Through analyzing the ads we can isolate time periods in history and understand what were believed to be the most pressing societal issues of the time. These campaigns tried to decrease behaviors that were believed to lead to social problems or promote behaviors that would lead to a better society. Thus, in seeking to understand the advertisements, we can help students uncover the contemporaneous sociology of the ad campaign.

Where to Start

You can begin by exploring the Ad Council's Historic Campaigns that highlight some of the more notable campaigns in the last 70 years. Each campaign is complete with background information and some have links to PSA videos associated with the campaign. An even more complete retrospective of past advertising campaigns is maintained by the Advertising Educational Foundation and can be accessed here.

How can we use these ad campaigns to better understand U.S. history?

I have found the site particularly useful in helping students understand more recent history. For instance, few would disagree that, socially, the 1980s were rocked by the AIDS epidemic. The site highlights PSAs to prevent the spread of AIDS, which represent a dramatic shift in societal norms with the public call for condom use. The ads on crime prevention featuring McGruff the Crime Dog also help illuminate the 1980s. These ads coincide with America's "war on drugs" and emphasis on law and order during the 1980s. 1970s culture was epitomized by environmental awareness featuring Ad Council PSAs showing Native Americans distraught to find their territory littered. These ads and more can be found in the Historic Campaigns section.
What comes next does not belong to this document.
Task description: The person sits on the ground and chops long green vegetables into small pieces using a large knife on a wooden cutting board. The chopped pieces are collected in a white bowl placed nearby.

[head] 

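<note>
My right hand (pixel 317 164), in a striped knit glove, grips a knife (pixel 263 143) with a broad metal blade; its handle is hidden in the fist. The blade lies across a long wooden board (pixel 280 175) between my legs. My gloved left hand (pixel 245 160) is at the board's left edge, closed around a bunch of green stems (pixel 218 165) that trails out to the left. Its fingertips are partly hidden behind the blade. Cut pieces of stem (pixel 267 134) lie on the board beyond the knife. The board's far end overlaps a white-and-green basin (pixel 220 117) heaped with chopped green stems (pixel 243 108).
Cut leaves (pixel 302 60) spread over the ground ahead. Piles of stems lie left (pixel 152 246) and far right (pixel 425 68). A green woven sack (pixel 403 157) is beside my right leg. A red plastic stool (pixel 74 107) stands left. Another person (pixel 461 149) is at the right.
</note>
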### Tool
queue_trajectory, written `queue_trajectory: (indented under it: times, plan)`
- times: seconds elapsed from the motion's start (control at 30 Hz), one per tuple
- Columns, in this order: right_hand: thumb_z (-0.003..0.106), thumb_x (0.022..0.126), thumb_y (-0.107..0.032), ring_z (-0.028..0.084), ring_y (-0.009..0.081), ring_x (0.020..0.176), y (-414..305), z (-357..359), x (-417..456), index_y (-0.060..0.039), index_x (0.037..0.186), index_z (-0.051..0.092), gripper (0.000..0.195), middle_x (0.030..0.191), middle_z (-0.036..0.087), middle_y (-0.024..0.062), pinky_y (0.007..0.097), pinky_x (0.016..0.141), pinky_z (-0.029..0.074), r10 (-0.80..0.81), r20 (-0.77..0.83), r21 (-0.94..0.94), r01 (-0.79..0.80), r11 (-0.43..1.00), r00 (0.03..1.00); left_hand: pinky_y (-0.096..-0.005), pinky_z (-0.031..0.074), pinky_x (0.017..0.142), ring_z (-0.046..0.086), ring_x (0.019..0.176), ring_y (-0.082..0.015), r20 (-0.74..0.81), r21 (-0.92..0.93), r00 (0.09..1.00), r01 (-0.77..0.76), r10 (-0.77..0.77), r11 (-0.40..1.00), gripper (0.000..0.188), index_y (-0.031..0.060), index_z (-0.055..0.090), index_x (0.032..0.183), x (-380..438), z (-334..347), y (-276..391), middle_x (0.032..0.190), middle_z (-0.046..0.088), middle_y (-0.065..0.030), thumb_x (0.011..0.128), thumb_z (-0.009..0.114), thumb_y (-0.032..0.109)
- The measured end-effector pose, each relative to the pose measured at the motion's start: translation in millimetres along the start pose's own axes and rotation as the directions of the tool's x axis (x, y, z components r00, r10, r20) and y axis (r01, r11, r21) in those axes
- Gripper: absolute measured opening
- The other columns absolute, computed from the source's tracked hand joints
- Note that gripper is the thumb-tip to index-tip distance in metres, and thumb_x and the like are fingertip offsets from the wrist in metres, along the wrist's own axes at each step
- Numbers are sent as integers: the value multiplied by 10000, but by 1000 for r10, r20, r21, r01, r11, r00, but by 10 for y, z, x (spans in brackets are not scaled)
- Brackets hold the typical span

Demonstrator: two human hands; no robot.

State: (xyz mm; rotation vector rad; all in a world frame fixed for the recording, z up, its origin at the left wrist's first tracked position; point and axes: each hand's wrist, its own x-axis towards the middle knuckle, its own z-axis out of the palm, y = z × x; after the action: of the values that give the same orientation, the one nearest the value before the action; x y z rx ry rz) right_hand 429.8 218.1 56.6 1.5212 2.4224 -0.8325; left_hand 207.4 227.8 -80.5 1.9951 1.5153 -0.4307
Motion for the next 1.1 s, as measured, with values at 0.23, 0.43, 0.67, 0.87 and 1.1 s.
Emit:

Using Ads in the Classroom

Teaching with advertisements as primary sources is beneficial in two ways. One, students are exposed to yet another example of primary sources that come with their own unique set of historical questions. Two, by learning how to unpack the intent of advertisements on people of the past, students are more apt to be able to recognize advertising manipulation in the present. The Ad Council dedicates a page of resources for educators that includes useful links and frequently asked questions. These pages also identify current advertising campaigns, which might be useful for students to identify some of the important topics of today compared to the important issues they find in earlier decades.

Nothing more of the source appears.